The proposal due today should describe the project you intend to do as your single-authored research paper. The proposal should include the following components: one-paragraph description of the topic; one paragraph describing how you will analyze the topic using concepts we are discussing in this class; your research plan, including range and types of sources; one paragraph on anticipated contribution/findings; one paragraph on anticipated problems, either practical or conceptual; and a time-line of target dates for completion of research, rough outline, additional research, and first draft (first draft is due in Class #13). You can include anything else about the report that I need to know (e.g. if you plan anything but the standard written report format), but you must include the above information. The entire proposal will probably run about three-four double-spaced pages. In Class #8 you will give a three-minute (maximum) summary of your project to the rest of the class. Use visual aids if you wish.

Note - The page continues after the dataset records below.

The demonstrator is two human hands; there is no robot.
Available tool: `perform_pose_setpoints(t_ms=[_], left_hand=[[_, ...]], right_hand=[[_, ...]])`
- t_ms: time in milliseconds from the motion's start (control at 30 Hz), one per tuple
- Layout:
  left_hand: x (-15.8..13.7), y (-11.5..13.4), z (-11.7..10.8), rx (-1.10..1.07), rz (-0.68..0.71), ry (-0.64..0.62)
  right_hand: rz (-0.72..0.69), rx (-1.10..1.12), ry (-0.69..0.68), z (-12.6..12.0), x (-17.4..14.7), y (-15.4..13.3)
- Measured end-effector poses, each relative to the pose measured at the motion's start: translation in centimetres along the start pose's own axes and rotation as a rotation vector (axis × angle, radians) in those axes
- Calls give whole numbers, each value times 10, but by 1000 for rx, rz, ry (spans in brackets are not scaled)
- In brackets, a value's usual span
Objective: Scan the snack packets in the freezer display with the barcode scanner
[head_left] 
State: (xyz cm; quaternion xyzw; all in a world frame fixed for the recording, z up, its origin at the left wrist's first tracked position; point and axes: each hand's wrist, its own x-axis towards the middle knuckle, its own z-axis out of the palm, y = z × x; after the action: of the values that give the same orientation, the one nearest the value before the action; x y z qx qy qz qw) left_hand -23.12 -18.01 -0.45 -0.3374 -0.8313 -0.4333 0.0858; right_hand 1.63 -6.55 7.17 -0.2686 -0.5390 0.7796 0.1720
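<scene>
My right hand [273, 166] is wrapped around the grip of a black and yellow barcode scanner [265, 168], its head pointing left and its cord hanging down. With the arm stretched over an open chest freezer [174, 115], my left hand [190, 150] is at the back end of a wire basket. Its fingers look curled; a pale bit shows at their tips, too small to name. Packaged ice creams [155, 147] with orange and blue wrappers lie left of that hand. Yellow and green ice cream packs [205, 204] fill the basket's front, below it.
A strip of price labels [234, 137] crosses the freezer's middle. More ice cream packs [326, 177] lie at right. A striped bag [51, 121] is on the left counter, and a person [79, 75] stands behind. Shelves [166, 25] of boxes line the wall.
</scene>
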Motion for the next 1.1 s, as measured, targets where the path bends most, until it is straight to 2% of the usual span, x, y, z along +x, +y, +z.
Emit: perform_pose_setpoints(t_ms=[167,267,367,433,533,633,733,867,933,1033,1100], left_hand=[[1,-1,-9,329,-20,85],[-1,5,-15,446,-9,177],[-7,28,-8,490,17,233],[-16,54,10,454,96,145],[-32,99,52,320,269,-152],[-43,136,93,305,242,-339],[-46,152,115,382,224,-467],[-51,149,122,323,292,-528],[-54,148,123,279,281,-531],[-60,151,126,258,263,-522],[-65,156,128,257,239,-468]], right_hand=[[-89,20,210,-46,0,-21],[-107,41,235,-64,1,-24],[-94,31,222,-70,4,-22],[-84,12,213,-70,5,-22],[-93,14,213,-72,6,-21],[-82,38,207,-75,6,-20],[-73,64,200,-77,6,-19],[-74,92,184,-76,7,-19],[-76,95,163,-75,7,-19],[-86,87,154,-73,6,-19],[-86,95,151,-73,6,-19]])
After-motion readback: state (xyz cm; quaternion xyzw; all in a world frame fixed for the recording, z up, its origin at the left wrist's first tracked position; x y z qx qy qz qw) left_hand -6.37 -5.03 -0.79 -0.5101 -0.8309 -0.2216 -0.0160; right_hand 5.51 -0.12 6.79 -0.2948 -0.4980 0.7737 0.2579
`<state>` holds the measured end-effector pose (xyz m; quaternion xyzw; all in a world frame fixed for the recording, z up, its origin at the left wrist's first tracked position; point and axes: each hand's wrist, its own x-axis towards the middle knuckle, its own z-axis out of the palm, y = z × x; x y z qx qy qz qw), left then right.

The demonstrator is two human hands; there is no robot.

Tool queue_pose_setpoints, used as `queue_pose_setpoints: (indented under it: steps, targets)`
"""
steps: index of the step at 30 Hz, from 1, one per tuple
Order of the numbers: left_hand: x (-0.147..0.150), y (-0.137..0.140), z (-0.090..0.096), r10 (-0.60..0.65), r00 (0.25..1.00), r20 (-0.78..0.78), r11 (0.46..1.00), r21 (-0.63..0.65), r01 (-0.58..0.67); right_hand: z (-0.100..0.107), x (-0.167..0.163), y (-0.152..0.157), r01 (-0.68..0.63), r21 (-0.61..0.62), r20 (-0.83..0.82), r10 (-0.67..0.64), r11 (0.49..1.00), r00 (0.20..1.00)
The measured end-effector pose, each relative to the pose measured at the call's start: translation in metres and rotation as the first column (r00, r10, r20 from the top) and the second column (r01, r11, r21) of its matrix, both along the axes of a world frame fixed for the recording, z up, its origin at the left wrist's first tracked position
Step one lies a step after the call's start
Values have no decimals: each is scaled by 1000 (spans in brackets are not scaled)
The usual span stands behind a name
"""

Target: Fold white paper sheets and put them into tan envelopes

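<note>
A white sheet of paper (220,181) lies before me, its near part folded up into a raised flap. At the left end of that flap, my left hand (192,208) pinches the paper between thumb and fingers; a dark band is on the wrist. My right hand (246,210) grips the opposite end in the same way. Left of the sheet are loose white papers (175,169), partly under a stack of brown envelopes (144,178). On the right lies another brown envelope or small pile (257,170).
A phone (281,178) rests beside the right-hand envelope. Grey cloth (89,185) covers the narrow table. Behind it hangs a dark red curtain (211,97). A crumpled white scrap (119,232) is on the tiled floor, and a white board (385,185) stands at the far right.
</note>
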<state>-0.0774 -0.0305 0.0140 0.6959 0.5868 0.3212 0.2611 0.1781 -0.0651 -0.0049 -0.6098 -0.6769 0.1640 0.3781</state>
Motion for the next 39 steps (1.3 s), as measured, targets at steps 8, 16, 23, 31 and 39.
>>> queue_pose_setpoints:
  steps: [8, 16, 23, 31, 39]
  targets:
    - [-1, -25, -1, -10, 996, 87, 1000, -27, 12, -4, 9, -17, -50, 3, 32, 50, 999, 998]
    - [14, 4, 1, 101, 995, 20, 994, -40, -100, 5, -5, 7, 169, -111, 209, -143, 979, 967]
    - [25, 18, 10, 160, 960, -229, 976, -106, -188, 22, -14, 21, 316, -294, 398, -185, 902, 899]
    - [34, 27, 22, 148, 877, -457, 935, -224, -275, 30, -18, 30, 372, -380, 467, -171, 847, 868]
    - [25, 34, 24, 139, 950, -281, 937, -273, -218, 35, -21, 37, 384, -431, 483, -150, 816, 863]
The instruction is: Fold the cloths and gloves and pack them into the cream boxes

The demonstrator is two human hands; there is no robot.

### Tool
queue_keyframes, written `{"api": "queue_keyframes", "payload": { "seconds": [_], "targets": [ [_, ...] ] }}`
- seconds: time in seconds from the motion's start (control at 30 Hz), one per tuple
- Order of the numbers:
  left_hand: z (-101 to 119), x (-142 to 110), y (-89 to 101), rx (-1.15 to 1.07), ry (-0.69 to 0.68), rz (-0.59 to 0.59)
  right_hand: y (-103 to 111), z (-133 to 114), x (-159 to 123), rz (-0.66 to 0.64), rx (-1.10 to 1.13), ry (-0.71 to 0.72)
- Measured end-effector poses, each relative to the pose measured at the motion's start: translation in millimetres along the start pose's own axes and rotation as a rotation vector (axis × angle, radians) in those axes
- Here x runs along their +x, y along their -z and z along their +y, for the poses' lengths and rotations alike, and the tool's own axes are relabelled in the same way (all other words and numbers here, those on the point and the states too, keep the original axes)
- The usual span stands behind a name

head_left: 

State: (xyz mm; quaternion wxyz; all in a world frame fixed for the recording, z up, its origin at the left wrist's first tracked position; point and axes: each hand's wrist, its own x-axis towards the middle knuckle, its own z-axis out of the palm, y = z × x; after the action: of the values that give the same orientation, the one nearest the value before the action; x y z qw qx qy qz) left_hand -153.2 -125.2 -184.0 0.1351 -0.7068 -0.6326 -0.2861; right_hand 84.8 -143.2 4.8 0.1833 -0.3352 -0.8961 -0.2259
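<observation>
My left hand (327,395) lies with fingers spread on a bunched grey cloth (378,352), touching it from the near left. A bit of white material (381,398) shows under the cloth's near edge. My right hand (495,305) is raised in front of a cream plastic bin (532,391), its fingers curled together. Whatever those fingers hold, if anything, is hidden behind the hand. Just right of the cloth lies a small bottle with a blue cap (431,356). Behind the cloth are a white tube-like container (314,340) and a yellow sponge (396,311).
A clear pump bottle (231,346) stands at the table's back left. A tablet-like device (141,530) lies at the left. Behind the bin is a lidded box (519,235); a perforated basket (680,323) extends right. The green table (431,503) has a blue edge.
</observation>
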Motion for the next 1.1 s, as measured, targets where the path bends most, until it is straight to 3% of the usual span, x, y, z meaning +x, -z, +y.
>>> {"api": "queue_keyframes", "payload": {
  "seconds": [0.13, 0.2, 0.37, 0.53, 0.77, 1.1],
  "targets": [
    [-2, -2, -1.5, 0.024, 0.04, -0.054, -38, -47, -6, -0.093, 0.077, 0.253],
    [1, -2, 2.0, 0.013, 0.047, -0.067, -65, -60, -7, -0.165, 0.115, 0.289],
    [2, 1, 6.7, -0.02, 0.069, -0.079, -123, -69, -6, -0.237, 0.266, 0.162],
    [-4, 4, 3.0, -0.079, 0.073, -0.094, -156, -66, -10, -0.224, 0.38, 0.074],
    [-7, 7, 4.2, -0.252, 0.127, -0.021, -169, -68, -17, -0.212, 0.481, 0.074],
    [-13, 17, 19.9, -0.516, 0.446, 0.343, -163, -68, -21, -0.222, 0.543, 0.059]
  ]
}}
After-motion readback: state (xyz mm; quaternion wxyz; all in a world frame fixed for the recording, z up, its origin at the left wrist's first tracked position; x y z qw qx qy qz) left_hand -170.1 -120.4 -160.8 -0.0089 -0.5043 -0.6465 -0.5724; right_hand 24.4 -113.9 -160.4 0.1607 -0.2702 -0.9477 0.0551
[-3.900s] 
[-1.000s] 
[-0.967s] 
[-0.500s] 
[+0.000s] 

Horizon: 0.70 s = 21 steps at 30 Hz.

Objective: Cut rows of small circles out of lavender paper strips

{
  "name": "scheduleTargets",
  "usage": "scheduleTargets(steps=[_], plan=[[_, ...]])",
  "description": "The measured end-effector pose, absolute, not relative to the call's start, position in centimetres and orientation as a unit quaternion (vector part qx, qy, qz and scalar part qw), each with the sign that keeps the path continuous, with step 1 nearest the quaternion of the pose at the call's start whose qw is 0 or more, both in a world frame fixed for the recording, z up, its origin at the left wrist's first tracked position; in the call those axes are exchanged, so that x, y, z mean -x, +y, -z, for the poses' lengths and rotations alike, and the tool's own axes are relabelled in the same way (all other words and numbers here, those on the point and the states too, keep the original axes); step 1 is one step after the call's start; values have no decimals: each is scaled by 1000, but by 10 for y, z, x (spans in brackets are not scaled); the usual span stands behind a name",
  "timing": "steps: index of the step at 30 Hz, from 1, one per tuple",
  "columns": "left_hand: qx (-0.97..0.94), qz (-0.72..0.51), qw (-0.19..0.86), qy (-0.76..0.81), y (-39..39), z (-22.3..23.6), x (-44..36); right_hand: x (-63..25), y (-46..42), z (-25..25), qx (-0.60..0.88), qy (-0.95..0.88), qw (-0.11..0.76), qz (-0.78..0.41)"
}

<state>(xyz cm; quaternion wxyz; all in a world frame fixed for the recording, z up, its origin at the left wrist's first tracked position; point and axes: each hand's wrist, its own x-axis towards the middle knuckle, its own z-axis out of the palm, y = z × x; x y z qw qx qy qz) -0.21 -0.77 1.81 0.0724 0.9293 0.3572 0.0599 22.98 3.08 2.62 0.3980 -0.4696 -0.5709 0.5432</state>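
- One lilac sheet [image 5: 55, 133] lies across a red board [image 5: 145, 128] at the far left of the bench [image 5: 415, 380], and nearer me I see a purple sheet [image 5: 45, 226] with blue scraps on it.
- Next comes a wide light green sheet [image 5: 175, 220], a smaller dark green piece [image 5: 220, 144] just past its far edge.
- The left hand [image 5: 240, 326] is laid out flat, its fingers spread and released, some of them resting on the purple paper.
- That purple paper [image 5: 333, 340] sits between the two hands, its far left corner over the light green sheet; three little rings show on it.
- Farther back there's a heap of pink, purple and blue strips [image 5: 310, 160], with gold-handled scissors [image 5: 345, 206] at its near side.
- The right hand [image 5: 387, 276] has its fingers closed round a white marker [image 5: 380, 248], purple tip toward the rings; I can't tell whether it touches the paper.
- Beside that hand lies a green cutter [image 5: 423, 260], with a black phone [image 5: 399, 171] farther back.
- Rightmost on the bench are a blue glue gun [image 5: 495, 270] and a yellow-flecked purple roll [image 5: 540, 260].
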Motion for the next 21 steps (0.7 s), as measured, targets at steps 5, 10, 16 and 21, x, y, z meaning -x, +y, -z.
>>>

The purpose of your visit is to deepen your understanding of MIT's institutional role in a dangerous world. You will focus on the exhibit about MIT education in order to do this. A guide will give you an overview of the exhibit and be available to answer your questions and to offer suggestions. First, take time to go through the entire exhibit and to find some parts of it that especially attract your attention. Then focus in on one artifact (or possibly artifacts, but try to focus) that seem to relate closely to the theme of MIT's role in a dangerous world. The artifact might suggest how MIT as an institution has tried to make the world less dangerous; it might also be an artifact that suggests how MIT (maybe unintentionally) might make the world a more dangerous place. For your homework assignment, describe the artifact (or artifacts) as carefully as you can. Focus on the object: describe it in words and if you wish in a sketch. Try to figure out everything you can about how it works, what it is made of, how it was designed, who might have designed or used it, and so forth. Then extrapolate out from the object to answer two questions: what does this object tell you about technology in a dangerous world? You should think especially hard about the relation between the artifact and the system of which it is a part. The system is implied, not visible, but try to connect the object with its larger context. Next, you should ask what this object tells you specifically about MIT as an institution. Who are the people behind the object and what can you infer about their knowledge, education, training, and goals? The full homework assignment should run about three pages (typed, double-spaced). The above questions are intended as guides, not as rigid constraints. It is more important to think deeply and to write intelligently about the artifact than anything else. The assignment will be due in Class #13 and it will be graded. In Class #13, we will discuss the museum and your assignments, and we will also begin to discuss the Castells reading. I have reduced the reading assignment so it won't be too heavy. I recommend that you get started on it now, before the museum tour, so that you can focus on the written homework assignment after the tour.